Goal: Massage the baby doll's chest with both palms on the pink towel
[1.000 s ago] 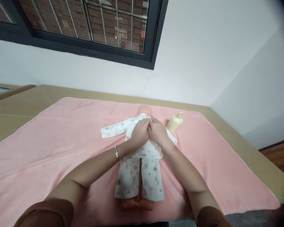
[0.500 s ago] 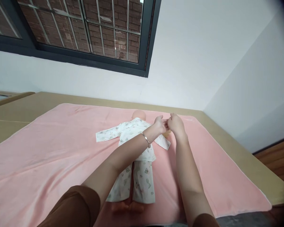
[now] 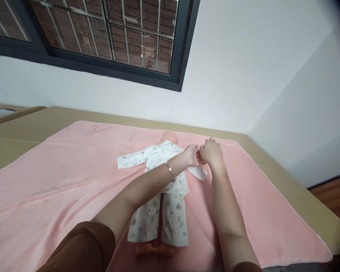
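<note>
The dressed baby doll point(image 3: 180, 186) lies on the pink blanket point(image 3: 59, 177), in the lower centre of the frame. Right of centre, the left hand point(image 3: 190, 155) has its fingers open. The right hand point(image 3: 212, 153) bends its fingers; I cannot tell whether they grip something. Better that the left forearm point(image 3: 147, 190) does not press the doll.

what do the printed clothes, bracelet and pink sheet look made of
Printed clothes: probably matt cotton, going by the soft, dull surface. Bracelet: likely polished metal, given its silvery glints. Pink sheet: fabric, perhaps plush, with faint sheen along the wrinkles.
</note>
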The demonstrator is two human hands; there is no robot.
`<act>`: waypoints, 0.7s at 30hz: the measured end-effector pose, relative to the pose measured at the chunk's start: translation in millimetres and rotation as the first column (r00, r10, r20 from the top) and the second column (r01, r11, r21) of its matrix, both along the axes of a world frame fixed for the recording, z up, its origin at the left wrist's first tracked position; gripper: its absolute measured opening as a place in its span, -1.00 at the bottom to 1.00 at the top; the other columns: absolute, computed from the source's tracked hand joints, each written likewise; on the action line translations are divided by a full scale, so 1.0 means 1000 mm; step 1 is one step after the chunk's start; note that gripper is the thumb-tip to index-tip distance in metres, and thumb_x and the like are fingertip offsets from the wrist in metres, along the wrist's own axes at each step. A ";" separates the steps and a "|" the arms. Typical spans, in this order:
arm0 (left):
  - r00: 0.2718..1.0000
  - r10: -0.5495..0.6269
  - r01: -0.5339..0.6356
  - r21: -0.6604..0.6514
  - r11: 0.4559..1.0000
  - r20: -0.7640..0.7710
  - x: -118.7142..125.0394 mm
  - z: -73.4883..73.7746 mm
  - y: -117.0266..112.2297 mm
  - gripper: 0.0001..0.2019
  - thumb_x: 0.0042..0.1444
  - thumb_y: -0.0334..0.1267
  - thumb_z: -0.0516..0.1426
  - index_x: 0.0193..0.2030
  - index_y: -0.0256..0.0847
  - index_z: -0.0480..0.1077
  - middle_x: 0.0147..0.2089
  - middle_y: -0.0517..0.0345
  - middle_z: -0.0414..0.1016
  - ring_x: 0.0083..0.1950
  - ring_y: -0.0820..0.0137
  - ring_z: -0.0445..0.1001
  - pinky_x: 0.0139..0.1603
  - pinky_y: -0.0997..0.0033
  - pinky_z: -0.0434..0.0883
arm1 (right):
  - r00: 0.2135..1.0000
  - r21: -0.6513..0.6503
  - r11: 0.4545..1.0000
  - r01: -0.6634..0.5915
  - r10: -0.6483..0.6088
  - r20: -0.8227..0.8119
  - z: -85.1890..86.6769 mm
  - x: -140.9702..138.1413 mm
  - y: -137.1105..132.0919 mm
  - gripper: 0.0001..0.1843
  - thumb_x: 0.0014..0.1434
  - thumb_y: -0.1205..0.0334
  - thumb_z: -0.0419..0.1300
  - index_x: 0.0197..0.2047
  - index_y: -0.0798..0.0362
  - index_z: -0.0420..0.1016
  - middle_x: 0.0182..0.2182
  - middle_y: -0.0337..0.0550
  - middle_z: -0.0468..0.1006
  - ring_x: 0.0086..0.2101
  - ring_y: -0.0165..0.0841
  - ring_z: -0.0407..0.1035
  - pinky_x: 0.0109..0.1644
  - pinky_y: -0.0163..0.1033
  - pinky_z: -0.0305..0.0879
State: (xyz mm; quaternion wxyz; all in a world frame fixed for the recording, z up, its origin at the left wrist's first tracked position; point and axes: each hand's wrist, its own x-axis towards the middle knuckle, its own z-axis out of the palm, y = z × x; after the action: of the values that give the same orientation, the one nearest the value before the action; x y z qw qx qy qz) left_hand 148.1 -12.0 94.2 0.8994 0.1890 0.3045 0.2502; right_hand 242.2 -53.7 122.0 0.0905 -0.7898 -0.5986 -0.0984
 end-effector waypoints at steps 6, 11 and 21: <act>0.995 -0.098 0.096 0.087 0.992 0.020 -0.060 0.013 -0.020 -0.60 0.34 -0.14 -0.10 0.06 -0.42 0.35 -0.07 -0.30 0.53 -0.09 0.12 0.60 -0.10 0.15 0.53 | 0.997 -0.008 0.998 0.067 -0.067 0.024 0.001 -0.001 -0.008 -0.47 0.35 0.20 -0.17 0.19 0.21 0.42 0.35 0.19 0.19 0.33 0.04 0.02 0.29 0.11 0.09; 0.994 -0.096 0.089 0.129 0.988 0.054 -0.109 0.034 -0.038 -0.57 0.32 -0.14 -0.08 0.15 -0.40 0.34 0.07 -0.34 0.51 0.04 0.11 0.58 0.00 0.14 0.52 | 0.987 -0.100 0.983 0.151 -0.145 0.070 -0.015 -0.008 -0.002 -0.42 0.38 0.08 -0.12 0.30 0.22 0.33 0.45 0.17 -0.07 0.40 0.11 -0.20 0.32 0.20 0.03; 0.984 0.178 -0.176 0.173 0.969 0.007 -0.152 0.037 -0.034 -0.72 0.26 -0.18 0.01 -0.05 -0.29 0.42 -0.01 -0.14 0.53 -0.01 0.24 0.55 -0.04 0.32 0.48 | 0.923 0.219 0.896 -0.386 0.378 0.077 -0.006 -0.088 -0.051 -0.49 0.40 0.11 -0.07 0.28 0.16 0.35 0.41 0.21 0.07 0.39 0.05 -0.04 0.36 0.27 0.03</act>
State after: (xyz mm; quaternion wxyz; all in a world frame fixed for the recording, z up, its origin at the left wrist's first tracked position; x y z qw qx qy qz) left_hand -3.8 -45.5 131.5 0.8523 0.2396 0.3012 0.3541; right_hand 153.9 -104.2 115.7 0.1890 -0.6395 -0.7278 -0.1600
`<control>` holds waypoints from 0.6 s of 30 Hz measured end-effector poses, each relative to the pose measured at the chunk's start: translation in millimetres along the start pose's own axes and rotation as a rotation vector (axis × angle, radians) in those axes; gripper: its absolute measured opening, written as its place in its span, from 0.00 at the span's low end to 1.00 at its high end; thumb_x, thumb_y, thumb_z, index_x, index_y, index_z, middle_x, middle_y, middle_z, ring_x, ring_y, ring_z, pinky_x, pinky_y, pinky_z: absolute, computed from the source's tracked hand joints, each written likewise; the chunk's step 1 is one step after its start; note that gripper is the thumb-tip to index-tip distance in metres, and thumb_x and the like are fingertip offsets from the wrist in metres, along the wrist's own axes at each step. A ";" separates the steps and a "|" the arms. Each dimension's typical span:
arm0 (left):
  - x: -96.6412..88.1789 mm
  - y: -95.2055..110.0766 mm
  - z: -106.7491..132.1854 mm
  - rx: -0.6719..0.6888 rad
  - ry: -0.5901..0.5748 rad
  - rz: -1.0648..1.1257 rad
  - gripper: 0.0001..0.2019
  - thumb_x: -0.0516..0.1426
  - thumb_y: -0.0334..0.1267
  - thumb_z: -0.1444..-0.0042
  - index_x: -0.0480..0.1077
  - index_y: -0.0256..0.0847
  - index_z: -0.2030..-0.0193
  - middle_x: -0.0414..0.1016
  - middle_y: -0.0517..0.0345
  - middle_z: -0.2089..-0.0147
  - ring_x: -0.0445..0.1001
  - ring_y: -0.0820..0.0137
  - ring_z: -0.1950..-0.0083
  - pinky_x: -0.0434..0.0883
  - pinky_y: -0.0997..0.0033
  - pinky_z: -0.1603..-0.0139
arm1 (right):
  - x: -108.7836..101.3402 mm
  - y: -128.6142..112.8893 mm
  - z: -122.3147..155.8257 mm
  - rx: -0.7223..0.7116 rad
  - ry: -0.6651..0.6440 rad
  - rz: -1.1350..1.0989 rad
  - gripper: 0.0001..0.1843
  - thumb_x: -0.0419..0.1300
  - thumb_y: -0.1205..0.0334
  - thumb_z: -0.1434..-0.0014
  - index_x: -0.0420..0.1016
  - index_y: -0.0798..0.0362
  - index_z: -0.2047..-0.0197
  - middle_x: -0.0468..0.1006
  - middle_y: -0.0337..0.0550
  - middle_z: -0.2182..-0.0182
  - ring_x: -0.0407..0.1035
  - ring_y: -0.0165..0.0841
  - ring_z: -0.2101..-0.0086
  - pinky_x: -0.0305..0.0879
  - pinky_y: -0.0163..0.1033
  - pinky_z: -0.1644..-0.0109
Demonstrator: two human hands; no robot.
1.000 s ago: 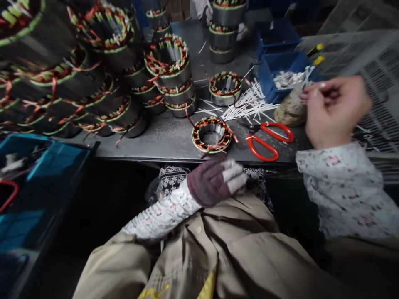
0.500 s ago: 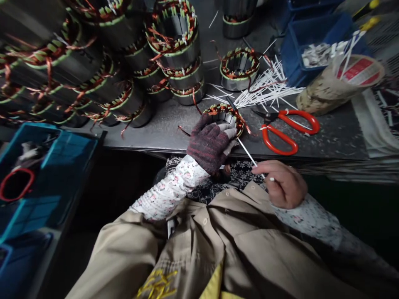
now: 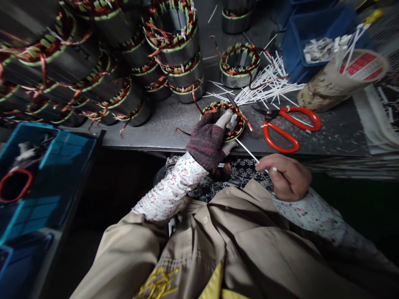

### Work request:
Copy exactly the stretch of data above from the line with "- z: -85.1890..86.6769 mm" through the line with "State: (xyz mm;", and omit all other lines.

### Solution to this exercise:
  - z: -85.1890..86.6769 mm
  - x: -140.9702..138.1413 mm
  - y: -137.1105..132.0919 mm
  - gripper: 0.0001..0.1843
  - thumb_x: 0.0014..0.1434
  - thumb_y: -0.1205..0.0334
  - thumb_z: -0.0419..0.1300
  - index_x: 0.0197..0.2047
  - index_y: -0.0798..0.0362
  - index_z: -0.0420..0.1016
  - middle_x: 0.0182..0.2182
  - middle_y: -0.0337..0.0550
  - middle_z: -0.0468..0.1006
  - ring_x: 0.0086..0.2101
  - ring_y: -0.0165..0.0841
  - ring_z: -0.0407..0.1035
  - pinky_x: 0.0109..0.1644
  - pinky_y: -0.0163..0.1033
  - pinky_z: -0.0305..0.0879
State: (xyz mm; quaternion wxyz; all in a world frame fixed for the recording, z up, its origin at the left wrist's first tracked position; point and axes: each hand's wrist, its own x-axis towards the middle knuckle, its own z-axis out of the palm, y = z × x; after the action: of the values that give the same orientation, the one nearest the value before the action; x y z qw qx qy qz) left_hand 148.1 -12.0 94.2 0.8994 0.1890 0.3045 0.2502; right_hand 242.2 -53.7 122.0 0.0905 -0.7898 -0.5986 -0.0984

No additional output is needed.